Qantas Surges on Profit Outlook, ‘Strong’ Bookings Rebound

Qantas First-Half Profit May Slump 66% on Strikes, Grounding
Qantas Airways Ltd. aircraft stand on the tarmac at Sydney International Airport in Sydney. Photographer: Sergio Dionisio/Bloomberg

Qantas Airways Ltd. rose the most in four weeks in Sydney trading after forecasting profit that beat analyst estimates and saying bookings rebounded from a shutdown that stranded 80,000 passengers.

Australia’s biggest airline gained 3.4 percent to A$1.505 at the close of Sydney trading, the biggest increase since Oct.

31. The stock has fallen 41 percent this year, compared with a 14 percent decline in the benchmark S&P/ASX 200 Index.

Bookings have recovered from strikes that forced the Sydney-based company to cancel flights and drove away lucrative business customers before last month’s grounding, Chief Executive Officer Alan Joyce said in a phone interview. Qantas predicted earnings before tax and items of as much as A$190 million ($187 million) for the six months ending Dec. 31, with the labor dispute costing A$194 million.

“The shares are reacting to knowing the full cost of the grounding,” said Nachiket Moghe, an analyst at Morningstar Inc. in Auckland with a “hold” rating on Qantas. “Things are now much clearer, and there is certainty.”

Joyce grounded most of his fleet on Oct. 29, ahead of a planned lockout of long-haul pilots, engineers and baggage handlers, who are campaigning for job-security measures in their contracts.

New Airline

Qantas’s dispute with workers has intensified since Joyce announced plans in August to start a new full-service carrier based in Southeast Asia. The new airline, which has yet to be named, is part of his strategy to turn around A$200 million of annual losses from international operations.

Plans for the new carrier may be shelved in favor of stronger cooperation with Malaysian Airline System Bhd., the Australian Financial Review reported today, citing unidentified people familiar with Qantas’s plans.

The report is “speculation,” no decision has been made and Qantas remains in talks to start the business in Malaysia or Singapore, Luke Enright, a spokesman for the carrier, said by phone today.

The Oct. 29 grounding triggered intervention by the government, which sought an end to the dispute and resumption of negotiations. Fair Work Australia, the nation’s labor regulator, is now holding arbitration between Qantas and its three unions after those talks failed.

Qantas said strike action before the lockout cost A$68 million. There was also a A$70 million cost from the grounding that started Oct. 29, including lost revenue, refunds and accommodation for stranded passengers. The carrier lost bookings worth A$27 million from the union action and is now spending A$29 million to win back customers.

‘Normal Levels’

The cost of not forcing an end to the dispute with unions would have risen to A$85 million a month, Joyce said.
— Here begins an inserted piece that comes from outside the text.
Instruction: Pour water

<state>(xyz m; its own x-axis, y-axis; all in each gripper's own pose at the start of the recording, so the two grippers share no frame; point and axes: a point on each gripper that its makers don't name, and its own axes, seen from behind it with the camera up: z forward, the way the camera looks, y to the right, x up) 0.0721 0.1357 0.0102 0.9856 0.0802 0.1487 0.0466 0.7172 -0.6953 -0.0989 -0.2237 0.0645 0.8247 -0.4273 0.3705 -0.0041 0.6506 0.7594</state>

Bookings on domestic routes, where Qantas has about two-thirds of the market and almost 90 percent of lucrative corporate travel, had returned to “normal levels,” the company said.

“There was a question mark about whether the business market would come back, but this shows how resilient the Qantas brand is,” Joyce said in the interview. “We are seeing a very positive reaction from the CEOs of our major customers.”

The airline had a profit before tax and items of A$417 million in the six months ended Dec. 31.

Qantas will increase capacity by between 4 percent and 6 percent in the six months ending Dec. 31 from a year earlier. Yield, a measure of the price paid by travelers, will be between 3 percent and 5 percent higher, according to Qantas.

The airline expects fuel costs for the half to rise to about A$2.2 billion from A$1.7 billion a year earlier on higher prices and more passenger traffic.